Major League Baseball, which recently approved a $40-million bridge loan and extended a $25-million loan to the Mets last year, is content with the way the team is handling its financial situation, a person familiar with the situation said Wednesday.

In addition to the loans and mounting debt, general manager Sandy Alderson said the team lost $70 million in 2011, star shortstop Jose Reyes left town via free agency and the ownership is facing a $386 million lawsuit from the trustees in the Bernard Madoff Ponzi scheme.

As for the team's prospects in 2012, it will be without Reyes, the National League batting champion, who signed with the Marlins without receiving an offer from the Mets. The payroll for 2012 is not expected to top $100 million, meaning the Mets may not be bringing in any significant reinforcements. There also is some doubt about the availability of pitching ace Johan Santana, who might need more time to rehabilitate his left shoulder.

The bridge loan appears to be a financial relief valve until an estimated $200 million is raised by selling units of the team to at least 10 investors. That money would help pay for 2011 and potential 2012 losses, according to a source. Alderson said on Tuesday the monetary problems likely would extend beyond this year.

Another source said that while the projected cash infusion from investors would stabilize the team's finances through 2012, ownership would have to earn revenue by drawing a larger fan base starting in 2013 or face more severe financial consequences.

The bridge loan, which a source said came from Bank of America, usually comes with steep fees and interest, said Joseph G. Perri, president and CEO of Gold Coast Bank, which makes business and individual loans to clients on Long Island.

"The problem with bridge loans, if the payoff goes bad they [banks] are stuck with the loan," Perri said, "so they give themselves all sorts of outs and collateral.
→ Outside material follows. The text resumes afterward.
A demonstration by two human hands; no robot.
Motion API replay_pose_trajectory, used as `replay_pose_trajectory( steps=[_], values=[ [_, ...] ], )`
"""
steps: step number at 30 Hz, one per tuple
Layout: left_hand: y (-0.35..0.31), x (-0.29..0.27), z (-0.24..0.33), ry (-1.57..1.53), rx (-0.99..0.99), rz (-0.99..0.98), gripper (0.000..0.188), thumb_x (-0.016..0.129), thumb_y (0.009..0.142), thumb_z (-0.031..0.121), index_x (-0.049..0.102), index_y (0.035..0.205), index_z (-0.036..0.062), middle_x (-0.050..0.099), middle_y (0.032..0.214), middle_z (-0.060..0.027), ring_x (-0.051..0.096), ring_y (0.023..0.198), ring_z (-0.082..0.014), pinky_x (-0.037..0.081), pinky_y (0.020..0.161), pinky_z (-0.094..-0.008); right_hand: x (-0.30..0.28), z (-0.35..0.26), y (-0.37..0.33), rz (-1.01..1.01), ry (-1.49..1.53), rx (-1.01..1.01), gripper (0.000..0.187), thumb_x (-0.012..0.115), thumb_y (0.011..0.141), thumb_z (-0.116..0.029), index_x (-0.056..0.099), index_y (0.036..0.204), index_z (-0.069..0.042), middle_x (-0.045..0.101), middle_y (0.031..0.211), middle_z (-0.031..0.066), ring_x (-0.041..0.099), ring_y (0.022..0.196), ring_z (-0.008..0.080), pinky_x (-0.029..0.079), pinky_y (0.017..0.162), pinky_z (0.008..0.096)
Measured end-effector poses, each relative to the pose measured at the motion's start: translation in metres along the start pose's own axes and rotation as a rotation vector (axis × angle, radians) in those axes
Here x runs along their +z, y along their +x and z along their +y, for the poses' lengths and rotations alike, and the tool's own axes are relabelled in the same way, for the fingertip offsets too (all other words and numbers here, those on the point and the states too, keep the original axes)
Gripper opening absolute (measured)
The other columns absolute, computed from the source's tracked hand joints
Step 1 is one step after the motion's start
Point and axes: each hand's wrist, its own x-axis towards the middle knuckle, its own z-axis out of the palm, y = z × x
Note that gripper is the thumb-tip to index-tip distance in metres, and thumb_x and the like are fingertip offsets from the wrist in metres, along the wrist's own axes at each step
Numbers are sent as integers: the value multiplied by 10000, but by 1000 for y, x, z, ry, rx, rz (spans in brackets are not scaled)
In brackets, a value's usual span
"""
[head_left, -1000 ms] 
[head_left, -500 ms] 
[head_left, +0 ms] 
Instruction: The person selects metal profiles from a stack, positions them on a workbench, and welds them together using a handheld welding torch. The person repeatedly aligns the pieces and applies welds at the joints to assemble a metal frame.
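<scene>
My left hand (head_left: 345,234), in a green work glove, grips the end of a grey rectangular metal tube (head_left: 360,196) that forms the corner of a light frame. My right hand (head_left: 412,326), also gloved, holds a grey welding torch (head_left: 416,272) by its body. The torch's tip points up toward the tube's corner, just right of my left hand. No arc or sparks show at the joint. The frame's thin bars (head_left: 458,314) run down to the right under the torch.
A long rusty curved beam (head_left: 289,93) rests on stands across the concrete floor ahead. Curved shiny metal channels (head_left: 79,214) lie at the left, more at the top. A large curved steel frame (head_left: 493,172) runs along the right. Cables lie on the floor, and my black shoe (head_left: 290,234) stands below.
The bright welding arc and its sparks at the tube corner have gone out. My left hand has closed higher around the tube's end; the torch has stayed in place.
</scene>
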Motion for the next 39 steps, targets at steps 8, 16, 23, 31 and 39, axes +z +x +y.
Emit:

It's usually pretty steep in terms of fees and interest rates. There's no standard [fee rate] on it, I could see [Bank of America] doing this for a one percent fee, plus an interest rate in the five to six percent range. If they're not doing it at that, they've giving it away."

Bridge loans have a defined payback date, Perri said. "By definition the bridge means interim," Perri said, "so normally it's not more than six months and that's high. Normally, 90 to 120 days, that's standard."